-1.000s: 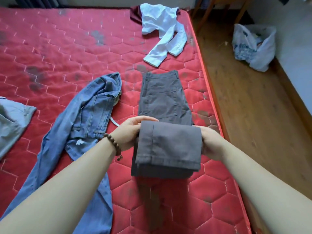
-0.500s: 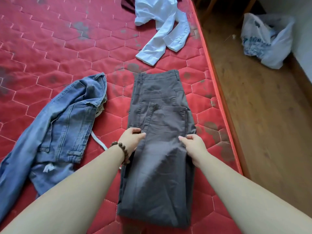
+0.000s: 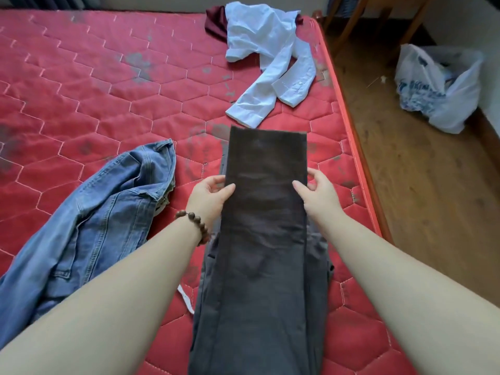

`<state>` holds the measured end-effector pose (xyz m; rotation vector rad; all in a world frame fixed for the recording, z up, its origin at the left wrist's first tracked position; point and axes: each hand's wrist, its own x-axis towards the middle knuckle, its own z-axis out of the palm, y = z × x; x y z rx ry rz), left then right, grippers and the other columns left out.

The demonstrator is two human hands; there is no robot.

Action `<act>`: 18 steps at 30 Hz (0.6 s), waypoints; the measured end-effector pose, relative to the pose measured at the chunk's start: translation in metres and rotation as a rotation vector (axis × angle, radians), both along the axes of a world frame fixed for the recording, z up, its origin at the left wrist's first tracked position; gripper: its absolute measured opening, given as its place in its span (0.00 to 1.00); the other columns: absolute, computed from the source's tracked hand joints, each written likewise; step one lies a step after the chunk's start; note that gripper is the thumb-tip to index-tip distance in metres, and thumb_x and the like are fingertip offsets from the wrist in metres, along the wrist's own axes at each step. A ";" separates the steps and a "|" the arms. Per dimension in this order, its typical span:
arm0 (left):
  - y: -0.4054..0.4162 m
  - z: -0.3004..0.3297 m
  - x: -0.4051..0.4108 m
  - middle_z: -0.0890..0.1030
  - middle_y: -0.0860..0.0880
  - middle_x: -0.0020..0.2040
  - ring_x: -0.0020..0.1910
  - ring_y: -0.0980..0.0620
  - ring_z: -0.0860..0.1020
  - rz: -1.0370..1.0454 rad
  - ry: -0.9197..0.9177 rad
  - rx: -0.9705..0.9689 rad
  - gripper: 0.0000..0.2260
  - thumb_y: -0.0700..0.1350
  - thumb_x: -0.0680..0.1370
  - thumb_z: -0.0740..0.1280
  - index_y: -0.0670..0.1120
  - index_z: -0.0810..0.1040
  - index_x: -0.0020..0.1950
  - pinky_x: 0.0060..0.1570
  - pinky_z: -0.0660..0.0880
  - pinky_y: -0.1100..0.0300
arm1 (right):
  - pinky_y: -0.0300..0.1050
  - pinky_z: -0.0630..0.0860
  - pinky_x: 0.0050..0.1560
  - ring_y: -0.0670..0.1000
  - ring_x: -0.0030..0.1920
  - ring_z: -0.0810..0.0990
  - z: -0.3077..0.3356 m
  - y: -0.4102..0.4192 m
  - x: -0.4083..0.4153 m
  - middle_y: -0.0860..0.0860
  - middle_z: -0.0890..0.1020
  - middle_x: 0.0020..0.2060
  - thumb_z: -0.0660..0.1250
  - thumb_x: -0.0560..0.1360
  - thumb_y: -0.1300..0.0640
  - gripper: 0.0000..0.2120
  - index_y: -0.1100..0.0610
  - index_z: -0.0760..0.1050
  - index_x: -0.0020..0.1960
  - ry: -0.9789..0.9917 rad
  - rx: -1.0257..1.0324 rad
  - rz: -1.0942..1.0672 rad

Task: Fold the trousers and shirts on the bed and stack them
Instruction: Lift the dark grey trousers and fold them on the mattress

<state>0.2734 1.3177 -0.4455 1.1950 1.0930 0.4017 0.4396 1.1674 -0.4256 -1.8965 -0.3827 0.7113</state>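
The gray trousers [image 3: 263,239] lie long on the red bed [image 3: 108,104], near its right edge. The top layer of the legs is lifted & stretched out toward the far end, w/ the leg ends up high and flat across.

The left hand [image 3: 209,196] pinches the left edge of that top layer, thumb on top, fingers under the cloth. The right hand [image 3: 315,189] pinches the right edge the same way. So both hands are gripping the trousers, 1 on each side, about level w/ each other. A brown bead bracelet [image 3: 196,226] sits on the left wrist.

Left of the trousers is a blue denim jacket [image 3: 94,226], crumpled & spread out, just beside the left arm. A thin white strip [image 3: 186,297] peeks out between the jacket and the trousers.

Further up the bed is a white shirt [image 3: 270,63], not folded, w/ its sleeves flopped down toward the trousers. A dark red cloth [image 3: 216,23] pokes out from under it.

Off the bed, on the wood floor [image 3: 419,212] to the right, sits a white plastic bag [image 3: 438,85] near the wall. Wooden legs [image 3: 349,23] of some furniture stand at the top; can't tell what kind.
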 end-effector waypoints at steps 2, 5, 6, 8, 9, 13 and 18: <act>-0.004 -0.014 -0.009 0.76 0.44 0.36 0.31 0.50 0.73 -0.086 0.215 -0.063 0.14 0.42 0.77 0.69 0.38 0.77 0.60 0.37 0.73 0.58 | 0.42 0.71 0.53 0.51 0.52 0.78 -0.016 0.000 -0.004 0.54 0.80 0.57 0.69 0.76 0.54 0.18 0.58 0.73 0.63 0.017 -0.281 0.050; -0.014 -0.030 -0.024 0.82 0.41 0.45 0.44 0.46 0.81 -0.240 0.435 -0.007 0.14 0.46 0.76 0.70 0.40 0.80 0.58 0.50 0.78 0.54 | 0.43 0.69 0.48 0.56 0.52 0.78 -0.035 -0.010 -0.015 0.53 0.80 0.53 0.69 0.76 0.51 0.19 0.58 0.72 0.63 -0.011 -0.482 0.100; -0.016 -0.031 -0.025 0.83 0.41 0.48 0.49 0.46 0.82 -0.259 0.455 0.034 0.12 0.46 0.75 0.71 0.41 0.81 0.55 0.53 0.78 0.53 | 0.42 0.67 0.46 0.56 0.52 0.79 -0.039 -0.012 -0.017 0.54 0.81 0.51 0.68 0.76 0.52 0.16 0.58 0.73 0.61 -0.068 -0.501 0.114; -0.017 -0.030 -0.022 0.84 0.45 0.46 0.45 0.50 0.82 -0.251 0.439 0.097 0.05 0.43 0.74 0.72 0.43 0.82 0.48 0.47 0.78 0.58 | 0.42 0.66 0.43 0.56 0.50 0.79 -0.041 -0.013 -0.018 0.53 0.83 0.45 0.68 0.76 0.56 0.09 0.58 0.76 0.55 -0.161 -0.469 0.122; -0.017 -0.030 -0.019 0.84 0.47 0.44 0.41 0.55 0.81 -0.221 0.417 0.130 0.02 0.42 0.74 0.72 0.45 0.81 0.45 0.42 0.76 0.63 | 0.42 0.67 0.44 0.54 0.48 0.79 -0.041 -0.011 -0.018 0.52 0.82 0.44 0.68 0.75 0.58 0.07 0.58 0.76 0.53 -0.183 -0.413 0.108; -0.012 -0.023 -0.009 0.82 0.51 0.41 0.37 0.59 0.78 -0.023 0.286 0.258 0.03 0.40 0.73 0.72 0.46 0.81 0.45 0.37 0.70 0.74 | 0.41 0.71 0.47 0.50 0.45 0.78 -0.031 0.006 -0.009 0.47 0.80 0.40 0.67 0.76 0.60 0.04 0.53 0.75 0.49 -0.189 -0.206 -0.009; -0.005 -0.031 -0.019 0.81 0.37 0.45 0.41 0.41 0.81 -0.122 0.410 0.003 0.10 0.48 0.78 0.67 0.42 0.81 0.47 0.39 0.78 0.57 | 0.52 0.75 0.54 0.55 0.45 0.77 -0.044 0.001 -0.007 0.53 0.78 0.40 0.67 0.76 0.49 0.11 0.57 0.76 0.46 0.011 -0.375 0.005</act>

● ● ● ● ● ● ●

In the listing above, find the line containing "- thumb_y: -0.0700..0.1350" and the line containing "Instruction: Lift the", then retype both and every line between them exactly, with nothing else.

Answer space
  - thumb_y: -0.0700..0.1350
  - thumb_x: -0.0680..0.1370
  - thumb_z: -0.0740..0.1280
  - index_y: -0.0670..0.1120
  - index_z: -0.0810..0.1040
  - index_x: -0.0020..0.1950
  - pinky_x: 0.0060..0.1570
  - pinky_z: -0.0660..0.0880
  - pinky_y: -0.1100..0.0300
arm1 (right):
  - pinky_y: -0.0300..0.1050
  - pinky_z: -0.0630..0.0860
  - pinky_x: 0.0050..0.1560
  - ring_y: -0.0670..0.1000
  - ring_x: -0.0030..0.1920
  - ring_z: -0.0810..0.0990
  - z: -0.3077..0.3356 m
  - y: -0.4102..0.4192 m
  - x: -0.4083..0.4153 m
  - middle_y: -0.0860..0.0860
  - middle_z: -0.0890..0.1020
  - middle_x: 0.0020..0.2060
  - thumb_z: -0.0660..0.1250
  - thumb_x: -0.0560..0.1360
  - thumb_y: -0.1300..0.0640
  - gripper: 0.0000..0.2120
  - index_y: -0.1100..0.0610
  - index_z: -0.0760..0.1050
  - index_x: -0.0020..0.1960
  - ry: -0.9789..0.9917 rad
  - rx: -1.0257..1.0324 rad
  - rz: -1.0942..1.0672 rad

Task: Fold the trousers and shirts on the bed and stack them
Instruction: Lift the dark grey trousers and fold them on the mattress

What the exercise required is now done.